The Working Waterfront

Building for change: Focusing on community partnerships

Island Institute refines its approaches to a changing coast

Rob Snyder
Posted 2018-11-14
Last Modified 2018-11-14

The Maine coast is changing with the seasons. Winter is approaching, the summer community has left, and as columnist Barb Fernald noted, we are “reclining” in to the long winter. According to the Island Institute’s new Waypoints: Livelihoods publication, during this time of year on the islands, communities experience a drop in population from a summer high of roughly 14,000 down to a “year-round community” population of 5,000.

As significant as seasonal changes can be, they are the least of our challenges. Coastal communities are constantly forced to address change from within, such as the tightening workforce, shrinking affordable housing options, the opioid crisis, meeting the needs of the elderly, and threats to transportation system funding.

Other threats come from well beyond the state or community. What will the bait shortage bring to the smaller outpost lobstering communities next summer? How many cruise ships will we have next year and what will this mean for the rest of our tourism industry? The endangered North Atlantic Right Whale continues to reshape our coastal economy. And the ocean is warming and becoming more acidic.

We live in a time of increasingly extreme changes. The Island Institute partners with Maine’s island and coastal communities so they can become more resilient to these increasingly unpredictable changes.

The Island Institute took an important step toward clarifying this role when our board voted recently to adopt a specific approach to our work. We clarified that of all the types of work we could be doing along the coast, we will focus on community development. However, even community development is a broad category, so the board and staff defined community development.

The Island Institute is committed to building trust and relationships with community partners where we work. Through these relationships, we work collaboratively with communities to address priorities to build more resilient places to live, work, and raise families.

The next step was to clarify our approach to partnering with communities where we work. We clarified that the role of the Island Institute is to listen and respond to changing community needs and partner with communities so they become stronger and more resilient to change. This is now reflected in a formal lifecycle for all of our work with Maine’s island and coastal communities.

We will:

  • Work with community partners to better understand a community need by gathering information and assessing available resources. This will result in a better understanding of the specific need and the best way to address the need.
  • Design appropriate projects that will address community needs or redesign existing projects to meet new needs.
  • Implement and monitor the progress of a project through continued communication with staff, community members, and other stakeholders.
  • Collaboratively assess quantitative and qualitative community impacts and project sustainability on an annual basis. Island Institute staff, community partners, and other stakeholders will convene to review project evaluation and impacts to learn from our experiences and determine project next steps.
  • The process of continuing, re-designing, or ending Island Institute’s involvement in a shared project. Whether continuing, or ending our involvement, we will do so with a carefully planned approach that involves good communication between staff, board members, and community partners.

This may seem very straightforward, and I hope it is. This process clarifies a level of organizational accountability to communities.
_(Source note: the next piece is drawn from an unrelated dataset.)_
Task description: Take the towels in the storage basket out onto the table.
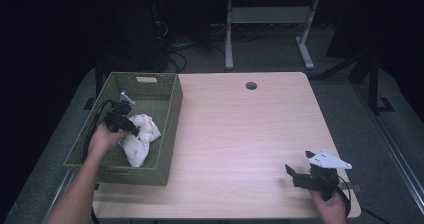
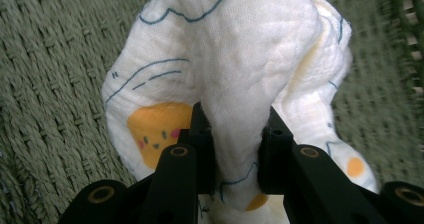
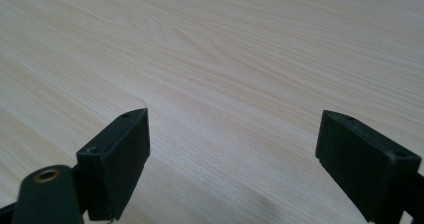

It also creates clarity of process internally when we start, change, or stop a project.

We will continue to change our priorities as community needs change. We always have, and we always will. We will evolve our work based on input from communities and based on anticipated future challenges. This process will now underlie all of our work.

We at the Institute hope that by clarifying this approach to working with communities we will become a more effective partner, and that this will, in turn, continue to strengthen the relationships and trust that are the ultimate source of strength along the Maine coast.